**“蓝月落时,汝当归。”**
不是警告,不是预言。
是召唤。
“所以……”他慢慢站起身,右臂的金石化几乎蔓延至脖颈,皮肤下隐隐有光流转,“这不是灾难。”
他抬头,死死盯着天上那两轮月亮。蓝月与血月正缓缓靠近,交汇点正对武隆天坑方向——那里曾是初代守渊人封印邪神的地眼,也是所有时空裂隙的源头。
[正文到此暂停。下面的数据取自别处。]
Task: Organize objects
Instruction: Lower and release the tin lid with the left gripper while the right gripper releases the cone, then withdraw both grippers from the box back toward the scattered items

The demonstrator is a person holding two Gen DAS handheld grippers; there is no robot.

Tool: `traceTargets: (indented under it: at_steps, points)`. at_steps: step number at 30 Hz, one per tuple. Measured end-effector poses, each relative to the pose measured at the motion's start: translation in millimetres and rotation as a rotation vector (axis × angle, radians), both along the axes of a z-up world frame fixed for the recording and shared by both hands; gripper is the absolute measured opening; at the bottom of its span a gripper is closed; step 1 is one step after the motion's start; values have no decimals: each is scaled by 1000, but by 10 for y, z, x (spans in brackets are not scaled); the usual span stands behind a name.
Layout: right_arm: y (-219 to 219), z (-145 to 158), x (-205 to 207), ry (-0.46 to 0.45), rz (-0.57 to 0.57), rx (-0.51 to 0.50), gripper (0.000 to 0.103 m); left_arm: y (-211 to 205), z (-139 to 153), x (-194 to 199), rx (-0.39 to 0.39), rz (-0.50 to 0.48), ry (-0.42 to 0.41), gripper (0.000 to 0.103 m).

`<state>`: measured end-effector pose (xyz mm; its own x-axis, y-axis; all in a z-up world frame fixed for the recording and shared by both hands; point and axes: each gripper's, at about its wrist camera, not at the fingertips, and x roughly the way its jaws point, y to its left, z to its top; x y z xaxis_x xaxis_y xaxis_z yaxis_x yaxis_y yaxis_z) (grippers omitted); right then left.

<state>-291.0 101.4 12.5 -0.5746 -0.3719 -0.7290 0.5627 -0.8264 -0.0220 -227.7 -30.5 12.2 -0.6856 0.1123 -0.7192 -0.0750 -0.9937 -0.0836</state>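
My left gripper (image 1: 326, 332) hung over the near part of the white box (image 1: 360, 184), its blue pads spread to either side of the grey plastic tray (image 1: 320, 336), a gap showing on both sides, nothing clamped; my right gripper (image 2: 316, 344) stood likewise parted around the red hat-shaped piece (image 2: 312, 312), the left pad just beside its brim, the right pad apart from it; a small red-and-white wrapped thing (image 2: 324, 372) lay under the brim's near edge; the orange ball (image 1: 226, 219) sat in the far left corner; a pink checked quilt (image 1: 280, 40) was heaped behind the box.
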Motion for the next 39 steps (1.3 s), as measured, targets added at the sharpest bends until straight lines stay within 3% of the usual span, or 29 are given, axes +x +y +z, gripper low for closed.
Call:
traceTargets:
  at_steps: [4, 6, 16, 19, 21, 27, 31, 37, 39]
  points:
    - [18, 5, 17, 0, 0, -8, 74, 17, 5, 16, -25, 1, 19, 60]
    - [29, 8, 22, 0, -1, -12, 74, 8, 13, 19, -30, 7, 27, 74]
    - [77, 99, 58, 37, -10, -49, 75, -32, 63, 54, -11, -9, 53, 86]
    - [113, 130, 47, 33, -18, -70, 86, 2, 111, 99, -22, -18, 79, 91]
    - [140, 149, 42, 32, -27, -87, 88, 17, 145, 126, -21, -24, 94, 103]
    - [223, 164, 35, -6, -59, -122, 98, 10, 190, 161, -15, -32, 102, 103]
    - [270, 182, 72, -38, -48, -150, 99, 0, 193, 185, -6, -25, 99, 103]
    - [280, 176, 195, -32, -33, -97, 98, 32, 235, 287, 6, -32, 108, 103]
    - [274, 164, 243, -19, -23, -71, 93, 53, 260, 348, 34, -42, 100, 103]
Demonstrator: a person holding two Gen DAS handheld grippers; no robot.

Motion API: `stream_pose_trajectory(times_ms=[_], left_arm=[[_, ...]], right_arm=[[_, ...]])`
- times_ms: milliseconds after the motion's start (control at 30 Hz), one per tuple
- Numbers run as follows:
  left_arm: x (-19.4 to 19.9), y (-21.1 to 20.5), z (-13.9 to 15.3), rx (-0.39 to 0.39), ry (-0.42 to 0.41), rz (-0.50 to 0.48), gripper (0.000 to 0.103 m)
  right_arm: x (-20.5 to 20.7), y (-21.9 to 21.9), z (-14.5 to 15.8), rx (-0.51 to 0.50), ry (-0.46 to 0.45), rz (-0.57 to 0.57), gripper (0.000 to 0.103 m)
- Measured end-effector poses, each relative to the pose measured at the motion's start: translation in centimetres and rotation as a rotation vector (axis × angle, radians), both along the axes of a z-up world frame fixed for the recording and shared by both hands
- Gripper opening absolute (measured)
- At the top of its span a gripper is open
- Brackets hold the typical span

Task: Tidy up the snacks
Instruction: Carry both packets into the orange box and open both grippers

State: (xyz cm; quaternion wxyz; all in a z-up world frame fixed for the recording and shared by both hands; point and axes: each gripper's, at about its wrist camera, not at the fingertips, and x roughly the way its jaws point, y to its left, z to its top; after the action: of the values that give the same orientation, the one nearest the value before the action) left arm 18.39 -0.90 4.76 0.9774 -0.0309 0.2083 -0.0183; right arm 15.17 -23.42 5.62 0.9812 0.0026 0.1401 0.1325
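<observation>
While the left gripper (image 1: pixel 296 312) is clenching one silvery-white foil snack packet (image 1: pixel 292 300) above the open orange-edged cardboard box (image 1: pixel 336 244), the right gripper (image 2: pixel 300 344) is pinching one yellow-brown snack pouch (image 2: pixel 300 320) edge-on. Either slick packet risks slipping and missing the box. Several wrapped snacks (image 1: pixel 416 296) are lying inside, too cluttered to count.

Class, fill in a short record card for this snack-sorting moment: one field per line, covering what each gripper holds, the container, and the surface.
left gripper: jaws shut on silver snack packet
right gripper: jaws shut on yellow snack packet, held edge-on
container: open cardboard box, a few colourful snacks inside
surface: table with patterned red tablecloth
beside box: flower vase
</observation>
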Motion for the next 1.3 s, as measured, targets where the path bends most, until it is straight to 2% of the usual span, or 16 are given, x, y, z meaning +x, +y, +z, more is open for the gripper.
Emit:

“柳书云以为他在撕裂现实?”林昭冷笑一声,把八荒戟扛回肩上,“他根本不知道,这压根不是毁灭。”
“是重启。”
话音刚落,柳书云的狂笑再次炸响:“你以为你看懂了?你什么都不是!我只是借你们这些蝼蚁的血脉,点燃通往新世界的钥匙!”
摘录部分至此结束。